"""
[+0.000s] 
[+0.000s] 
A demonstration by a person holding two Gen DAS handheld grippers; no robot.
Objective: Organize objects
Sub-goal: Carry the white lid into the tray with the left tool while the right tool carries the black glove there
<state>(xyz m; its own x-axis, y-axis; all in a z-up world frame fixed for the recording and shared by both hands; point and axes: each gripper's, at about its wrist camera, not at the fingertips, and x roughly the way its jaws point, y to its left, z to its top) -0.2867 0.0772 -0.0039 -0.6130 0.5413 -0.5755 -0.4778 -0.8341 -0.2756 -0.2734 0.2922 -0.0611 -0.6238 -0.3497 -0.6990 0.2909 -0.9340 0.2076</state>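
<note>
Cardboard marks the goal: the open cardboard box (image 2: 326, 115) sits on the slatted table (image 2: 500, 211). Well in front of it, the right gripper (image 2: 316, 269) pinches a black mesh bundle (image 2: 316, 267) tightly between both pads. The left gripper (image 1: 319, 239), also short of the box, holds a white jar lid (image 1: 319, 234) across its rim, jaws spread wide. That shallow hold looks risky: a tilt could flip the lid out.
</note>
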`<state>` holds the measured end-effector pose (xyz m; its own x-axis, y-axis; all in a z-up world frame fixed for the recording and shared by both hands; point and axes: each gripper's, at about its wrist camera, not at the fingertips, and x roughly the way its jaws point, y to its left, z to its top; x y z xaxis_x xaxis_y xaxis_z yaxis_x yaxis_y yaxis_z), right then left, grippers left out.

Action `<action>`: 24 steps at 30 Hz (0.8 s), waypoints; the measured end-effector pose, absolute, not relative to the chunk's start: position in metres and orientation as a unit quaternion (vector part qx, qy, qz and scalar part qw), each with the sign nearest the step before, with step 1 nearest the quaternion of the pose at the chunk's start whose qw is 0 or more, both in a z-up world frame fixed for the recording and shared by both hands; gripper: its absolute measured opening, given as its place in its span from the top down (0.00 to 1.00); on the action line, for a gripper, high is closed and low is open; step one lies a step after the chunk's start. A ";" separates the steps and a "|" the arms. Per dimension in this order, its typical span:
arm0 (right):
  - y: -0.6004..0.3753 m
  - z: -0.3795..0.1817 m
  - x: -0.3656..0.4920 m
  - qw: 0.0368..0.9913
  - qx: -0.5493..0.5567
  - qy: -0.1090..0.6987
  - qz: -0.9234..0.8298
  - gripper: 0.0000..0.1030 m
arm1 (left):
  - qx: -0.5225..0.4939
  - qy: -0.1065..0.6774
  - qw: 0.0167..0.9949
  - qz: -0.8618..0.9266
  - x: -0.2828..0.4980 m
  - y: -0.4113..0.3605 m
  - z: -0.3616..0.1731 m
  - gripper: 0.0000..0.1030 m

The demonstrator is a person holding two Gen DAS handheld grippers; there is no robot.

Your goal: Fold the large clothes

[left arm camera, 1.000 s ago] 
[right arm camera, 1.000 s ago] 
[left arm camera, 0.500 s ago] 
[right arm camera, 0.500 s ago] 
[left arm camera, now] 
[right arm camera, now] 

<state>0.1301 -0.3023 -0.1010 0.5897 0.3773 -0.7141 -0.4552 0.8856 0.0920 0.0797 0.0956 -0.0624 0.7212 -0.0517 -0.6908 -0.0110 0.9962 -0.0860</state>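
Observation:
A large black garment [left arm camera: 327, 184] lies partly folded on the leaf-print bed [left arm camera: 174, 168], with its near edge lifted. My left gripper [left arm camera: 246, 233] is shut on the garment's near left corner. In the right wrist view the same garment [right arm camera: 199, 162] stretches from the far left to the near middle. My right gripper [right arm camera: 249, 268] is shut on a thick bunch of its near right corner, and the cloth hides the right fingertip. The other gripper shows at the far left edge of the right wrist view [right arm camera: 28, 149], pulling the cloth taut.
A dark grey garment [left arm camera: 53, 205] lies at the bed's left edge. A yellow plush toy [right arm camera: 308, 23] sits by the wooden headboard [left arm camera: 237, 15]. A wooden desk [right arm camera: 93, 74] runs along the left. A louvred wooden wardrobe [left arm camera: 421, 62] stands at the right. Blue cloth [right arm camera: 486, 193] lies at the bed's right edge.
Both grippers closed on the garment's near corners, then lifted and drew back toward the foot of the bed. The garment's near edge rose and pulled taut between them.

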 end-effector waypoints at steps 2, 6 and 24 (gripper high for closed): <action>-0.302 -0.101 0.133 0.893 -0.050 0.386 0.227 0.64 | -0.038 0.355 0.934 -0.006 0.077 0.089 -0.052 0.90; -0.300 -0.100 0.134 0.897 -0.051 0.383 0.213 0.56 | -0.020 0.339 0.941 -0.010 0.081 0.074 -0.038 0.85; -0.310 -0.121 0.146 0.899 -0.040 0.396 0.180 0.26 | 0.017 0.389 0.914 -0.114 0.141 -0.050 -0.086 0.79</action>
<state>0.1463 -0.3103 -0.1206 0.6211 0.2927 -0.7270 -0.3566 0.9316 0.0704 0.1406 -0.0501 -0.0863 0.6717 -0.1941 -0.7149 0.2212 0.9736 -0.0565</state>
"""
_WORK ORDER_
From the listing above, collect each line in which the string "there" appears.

_SOLUTION FOR THIS TASK_
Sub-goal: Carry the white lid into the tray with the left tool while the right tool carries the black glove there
The demonstrator is a person holding two Gen DAS handheld grippers; there is no robot.

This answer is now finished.